Un maschio settantenne è stato ricoverato in un ospedale terziario nell'estate del 2020 ed era risultato positivo per SARS-CoV-2 utilizzando la PCR quantitativa a trascrizione inversa (RT-qPCR) 35 giorni prima in un tampone nasofaringeo (giorno 1) presso un ospedale locale (Dati estesi Figg. 1, 2). La sua storia medica passata includeva linfoma marginale a cellule B diagnosticato nel 2012, con precedente chemioterapia comprendente vincristina, prednisolone, ciclofosfamide e deplezione delle cellule B anti-CD20 con rituximab. È probabile che sia la chemioterapia che il linfoma sottostante abbiano contribuito all'immunodeficienza combinata delle cellule B e T (dati estesi, figure 2, 3 e tabella supplementare 1). La tomografia computerizzata del torace ha mostrato anomalie diffuse coerenti con la polmonite associata alla malattia da coronavirus 2019 (COVID-19) (Figura 1 supplementare). Il trattamento prevedeva due cicli di 10 giorni di remdesivir con un intervallo di 5 giorni tra loro (Dati estesi Fig. 1). Due unità di plasma convalescente sono state somministrate nei giorni 63 e 65 (Dati estesi, Fig. 3). Dopo il peggioramento clinico, il giorno 95 sono stati somministrati remdesivir e un'unità di plasma convalescente, ma l'individuo è deceduto il giorno 102 (Nota supplementare).

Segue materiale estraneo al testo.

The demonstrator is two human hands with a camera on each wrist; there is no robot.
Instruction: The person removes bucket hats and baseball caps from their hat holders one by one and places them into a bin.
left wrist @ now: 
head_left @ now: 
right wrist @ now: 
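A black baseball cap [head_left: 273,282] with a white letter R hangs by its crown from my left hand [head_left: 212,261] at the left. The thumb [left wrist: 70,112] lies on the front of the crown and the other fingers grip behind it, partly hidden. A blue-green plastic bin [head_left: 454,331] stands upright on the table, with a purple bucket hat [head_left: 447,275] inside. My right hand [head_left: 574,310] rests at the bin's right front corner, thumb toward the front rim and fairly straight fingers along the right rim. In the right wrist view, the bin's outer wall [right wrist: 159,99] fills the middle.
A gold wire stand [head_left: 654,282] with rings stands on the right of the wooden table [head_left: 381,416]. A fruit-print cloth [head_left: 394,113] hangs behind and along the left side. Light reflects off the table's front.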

La maggior parte dei campioni erano campioni respiratori provenienti da naso e gola o aspirati endotracheali durante il periodo di intubazione (Tabella supplementare 3). I valori di soglia del ciclo (Ct) variavano da 16 a 34 e tutti i 23 campioni respiratori sono stati sequenziati con successo mediante un approccio standard di sequenziamento di singole molecole secondo il protocollo ARTIC implementato da The COVID-19 Genomics UK (COG-UK; https://www .cogconsortium.uk/) Consorzio; di questi campioni, 20 sono stati inoltre sottoposti a sequenziamento profondo a lettura breve utilizzando la piattaforma Illumina (Tabella supplementare 4). C'era un accordo generale tra i due metodi (Dati estesi Fig. 4). Tuttavia, a causa della maggiore affidabilità di Illumina per le varianti a bassa frequenza, questo è stato utilizzato per l'analisi formale2,3. Inoltre, l'amplificazione del singolo genoma e il sequenziamento del picco utilizzando l'RNA estratto da campioni respiratori sono stati utilizzati come metodo indipendente per rilevare le mutazioni osservate (Dati estesi Fig. 4). Infine, non abbiamo rilevato alcuna prova di ricombinazione, sulla base di due metodi indipendenti (dati non mostrati).